Le réalisateur Damien Froidevaux retrace l’histoire d’une jeune fille expulsée de France.
Une jeune fille de 20 ans, qui a grandi à Paris, est mêlée à une bagarre. Elle est arrêtée mais ne comparaît pas devant un tribunal. Koumba Tandjigora est expulsée vers le Sénégal, où elle est née, qu’elle a quitté à l’âge de 2 ans, sans avoir jamais ensuite eu l’envie d’y retourner.
Quand le réalisateur de La Mort du dieu serpent, Damien Froidevaux, a décidé de raconter l’histoire de Koumba Tandjigora, celle-ci vivait depuis deux ans au Sénégal, d’abord à Dakar, puis aux confins du Mali et de la Mauritanie, en pays soninké, dans le village de sa famille, sur les rives du fleuve Sénégal. Le cinéaste le confesse, il pensait filmer un combat, celui de l’exilée pour rentrerchez elle auprès de ses parents, de ses frères et sœurs, en espérant qu’il serait victorieux.
Très vite, le film s’est transformé en un dialogue, qui vire souvent à la dispute, entre le filmeur et la filmée, et la défense d’une noble cause est devenue le portrait d’un êtrecomplexe frappé par un malheur imprévu, doublé de l’histoire de la réalisation de ce portrait.
De toute façon, Koumba fait une piètre victime : colérique, de mauvaise foi, elle soupçonne ouvertement Damien Froidevaux de vouloir s’enrichir à ses dépens. Dans les ruelles du village, elle semble souvent traquée par la caméra, désireuse de dire l’injustice dont elle se sent victime, mais aussi réticente à montrer sa situation. Au fil des séjours du cinéaste au Sénégal, on voit se dessiner une histoire terrible – Koumba perd un enfant, une petite fille dont on ne peut s’empêcher de penser qu’elle aurait été sauvée si elle était née en France – et parfois douce.
Résignation et renonciation
La Mort du dieu serpent est un récit d’apprentissage d’une grande cruauté.
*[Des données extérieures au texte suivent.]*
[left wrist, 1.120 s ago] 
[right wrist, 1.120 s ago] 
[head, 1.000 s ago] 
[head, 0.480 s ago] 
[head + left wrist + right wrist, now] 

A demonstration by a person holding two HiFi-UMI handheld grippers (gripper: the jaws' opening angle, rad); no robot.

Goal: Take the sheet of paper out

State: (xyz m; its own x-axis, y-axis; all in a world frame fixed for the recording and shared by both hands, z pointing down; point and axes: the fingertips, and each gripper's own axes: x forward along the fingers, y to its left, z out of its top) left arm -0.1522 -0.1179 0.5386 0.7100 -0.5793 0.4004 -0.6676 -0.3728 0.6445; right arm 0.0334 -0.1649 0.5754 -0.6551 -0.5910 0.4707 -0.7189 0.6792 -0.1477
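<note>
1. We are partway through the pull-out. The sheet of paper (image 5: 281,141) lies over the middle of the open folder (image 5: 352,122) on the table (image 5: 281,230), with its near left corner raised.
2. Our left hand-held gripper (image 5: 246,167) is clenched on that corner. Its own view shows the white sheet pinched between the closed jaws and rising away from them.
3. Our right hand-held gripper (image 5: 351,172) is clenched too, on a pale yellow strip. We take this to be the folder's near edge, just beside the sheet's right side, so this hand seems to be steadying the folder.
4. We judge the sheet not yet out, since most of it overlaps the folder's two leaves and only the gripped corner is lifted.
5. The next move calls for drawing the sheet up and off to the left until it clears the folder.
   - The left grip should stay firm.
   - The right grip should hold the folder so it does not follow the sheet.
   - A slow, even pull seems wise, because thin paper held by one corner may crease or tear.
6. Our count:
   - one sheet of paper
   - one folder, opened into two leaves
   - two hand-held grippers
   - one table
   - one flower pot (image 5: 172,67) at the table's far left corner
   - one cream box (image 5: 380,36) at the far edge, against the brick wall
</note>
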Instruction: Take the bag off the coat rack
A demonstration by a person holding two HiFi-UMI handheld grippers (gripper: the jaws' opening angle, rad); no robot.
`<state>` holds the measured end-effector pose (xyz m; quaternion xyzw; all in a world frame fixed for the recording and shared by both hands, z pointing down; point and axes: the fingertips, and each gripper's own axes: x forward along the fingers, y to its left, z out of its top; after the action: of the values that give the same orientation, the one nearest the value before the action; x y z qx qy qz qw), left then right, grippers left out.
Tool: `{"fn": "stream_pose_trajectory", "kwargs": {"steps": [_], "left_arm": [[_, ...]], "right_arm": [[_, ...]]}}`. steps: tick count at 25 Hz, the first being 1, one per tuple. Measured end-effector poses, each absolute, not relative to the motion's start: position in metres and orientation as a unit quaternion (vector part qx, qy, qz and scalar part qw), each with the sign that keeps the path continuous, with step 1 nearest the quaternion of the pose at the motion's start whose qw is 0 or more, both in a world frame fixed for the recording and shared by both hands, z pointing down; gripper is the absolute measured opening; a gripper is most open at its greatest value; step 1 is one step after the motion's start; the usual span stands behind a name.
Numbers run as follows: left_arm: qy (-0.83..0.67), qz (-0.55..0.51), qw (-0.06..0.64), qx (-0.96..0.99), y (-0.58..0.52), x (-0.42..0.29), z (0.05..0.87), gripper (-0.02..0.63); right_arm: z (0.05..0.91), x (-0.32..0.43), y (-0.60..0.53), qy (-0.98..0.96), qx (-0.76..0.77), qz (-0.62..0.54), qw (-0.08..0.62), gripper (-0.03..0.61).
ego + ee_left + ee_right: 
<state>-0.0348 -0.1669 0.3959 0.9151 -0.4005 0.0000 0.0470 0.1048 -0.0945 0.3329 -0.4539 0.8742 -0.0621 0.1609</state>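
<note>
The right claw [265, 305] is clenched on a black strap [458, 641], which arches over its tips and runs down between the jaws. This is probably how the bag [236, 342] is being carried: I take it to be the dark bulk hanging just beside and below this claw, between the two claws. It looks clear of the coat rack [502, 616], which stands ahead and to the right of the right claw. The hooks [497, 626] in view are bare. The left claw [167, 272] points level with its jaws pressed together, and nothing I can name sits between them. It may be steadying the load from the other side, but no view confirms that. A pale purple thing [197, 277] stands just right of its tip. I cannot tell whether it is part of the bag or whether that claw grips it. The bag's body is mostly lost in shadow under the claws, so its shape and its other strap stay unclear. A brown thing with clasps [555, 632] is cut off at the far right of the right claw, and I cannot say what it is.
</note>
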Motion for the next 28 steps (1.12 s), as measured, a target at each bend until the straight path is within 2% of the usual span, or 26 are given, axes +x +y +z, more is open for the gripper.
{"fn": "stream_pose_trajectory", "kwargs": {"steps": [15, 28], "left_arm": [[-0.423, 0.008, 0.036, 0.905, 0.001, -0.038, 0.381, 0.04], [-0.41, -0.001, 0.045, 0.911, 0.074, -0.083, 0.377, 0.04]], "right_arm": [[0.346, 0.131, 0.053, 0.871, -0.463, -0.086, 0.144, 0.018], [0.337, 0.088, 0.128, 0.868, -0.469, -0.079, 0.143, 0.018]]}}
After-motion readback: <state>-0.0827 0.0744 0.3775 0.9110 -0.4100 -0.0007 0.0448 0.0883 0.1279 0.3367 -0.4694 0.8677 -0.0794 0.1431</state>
Ce qu’apprend Koumba devant l’objectif, c’est la patience. Mais la République française et les aînés du village soninké ont fixé d’autres matières à son programme : la résignation et la renonciation.
Damien Froidevaux filme cette errance immobile (Koumba va et vient entre deux villages, avec une simple incursion dans un chef-lieu) sans chercher à mettre en évidence ce qu’il y a d’exemplaire dans ces situations. Le film attendu – un réquisitoire contre la double peine qui frappe les délinquants qui ne sont pas nés au bon endroit – laisse place au portrait d’une femme qui souffre et se débat. Cette densité fournit plus de matière à réflexion que bien des films-tracts.